Abstract
How the brain modifies synapses to improve the performance of complicated networks remains one of the biggest mysteries in neuroscience. Existing proposals, which suppose continuous-valued synaptic weights changed according to gradient clues informed by pre- and post-synaptic activities, lack sufficient experimental support. Based on the heterosynaptic plasticity between hippocampal or cortical pyramidal neurons mediated by diffusive nitric oxide and astrocyte calcium wave as well as the flexible dendritic gating of somatostatin interneurons, here we propose that the brain learns by an evolutionary algorithm (EA), which trains biologically plausible binary-weight networks in a gradient-free manner.
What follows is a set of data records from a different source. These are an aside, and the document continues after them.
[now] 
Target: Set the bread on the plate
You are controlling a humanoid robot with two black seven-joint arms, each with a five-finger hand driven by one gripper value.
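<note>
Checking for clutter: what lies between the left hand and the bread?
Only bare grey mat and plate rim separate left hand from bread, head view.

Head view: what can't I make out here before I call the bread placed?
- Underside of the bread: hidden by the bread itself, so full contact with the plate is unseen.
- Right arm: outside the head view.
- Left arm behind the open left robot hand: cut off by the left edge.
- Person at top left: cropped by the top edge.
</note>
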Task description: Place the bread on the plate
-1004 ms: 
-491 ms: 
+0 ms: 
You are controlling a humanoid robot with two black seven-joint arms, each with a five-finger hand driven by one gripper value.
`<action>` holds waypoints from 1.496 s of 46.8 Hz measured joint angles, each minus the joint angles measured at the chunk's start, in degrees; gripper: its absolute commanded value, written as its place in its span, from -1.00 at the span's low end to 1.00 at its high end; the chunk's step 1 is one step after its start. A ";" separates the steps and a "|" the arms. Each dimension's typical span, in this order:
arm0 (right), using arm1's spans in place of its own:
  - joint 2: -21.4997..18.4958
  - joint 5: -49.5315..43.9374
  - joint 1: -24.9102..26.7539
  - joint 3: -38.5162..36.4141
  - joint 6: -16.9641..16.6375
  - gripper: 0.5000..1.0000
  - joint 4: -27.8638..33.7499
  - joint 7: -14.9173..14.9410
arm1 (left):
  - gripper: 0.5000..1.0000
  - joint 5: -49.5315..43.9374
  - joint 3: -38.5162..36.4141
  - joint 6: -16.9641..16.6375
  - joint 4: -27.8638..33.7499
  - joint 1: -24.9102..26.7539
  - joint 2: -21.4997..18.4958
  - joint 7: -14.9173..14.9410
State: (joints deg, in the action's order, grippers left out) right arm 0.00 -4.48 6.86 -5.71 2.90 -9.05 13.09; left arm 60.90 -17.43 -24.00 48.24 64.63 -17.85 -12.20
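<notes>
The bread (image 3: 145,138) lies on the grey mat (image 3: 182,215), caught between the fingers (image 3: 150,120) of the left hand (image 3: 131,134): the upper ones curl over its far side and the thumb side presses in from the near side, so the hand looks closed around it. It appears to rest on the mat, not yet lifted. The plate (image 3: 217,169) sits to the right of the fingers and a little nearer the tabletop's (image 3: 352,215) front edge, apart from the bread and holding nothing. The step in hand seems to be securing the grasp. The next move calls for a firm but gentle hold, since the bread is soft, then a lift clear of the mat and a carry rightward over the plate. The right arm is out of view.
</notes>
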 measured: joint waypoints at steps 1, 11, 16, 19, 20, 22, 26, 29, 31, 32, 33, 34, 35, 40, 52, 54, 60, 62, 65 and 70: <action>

Our EA provides a framework to re-interpret the biological functions of dopamine, meta-plasticity of dendritic spines, memory replay, and the cooperative plasticity between the synapses within a dendritic neighborhood from a new and coherent aspect. Our EA can train neural networks to exhibit dynamics analogous to brain dynamics in cognitive tasks. Our EA manifests its broad applicability to train spiking or analog neural networks with recurrent or feedforward architecture. Our EA also demonstrates its powerful capability to train deep networks with biologically plausible binary weights in MNIST classification and Atari-game playing tasks up to performance comparable with continuous-weight networks trained by gradient-based methods. Overall, our work leads to a paradigmatically fresh understanding of the brain learning mechanism.
Competing Interest Statement
The authors have declared no competing interest.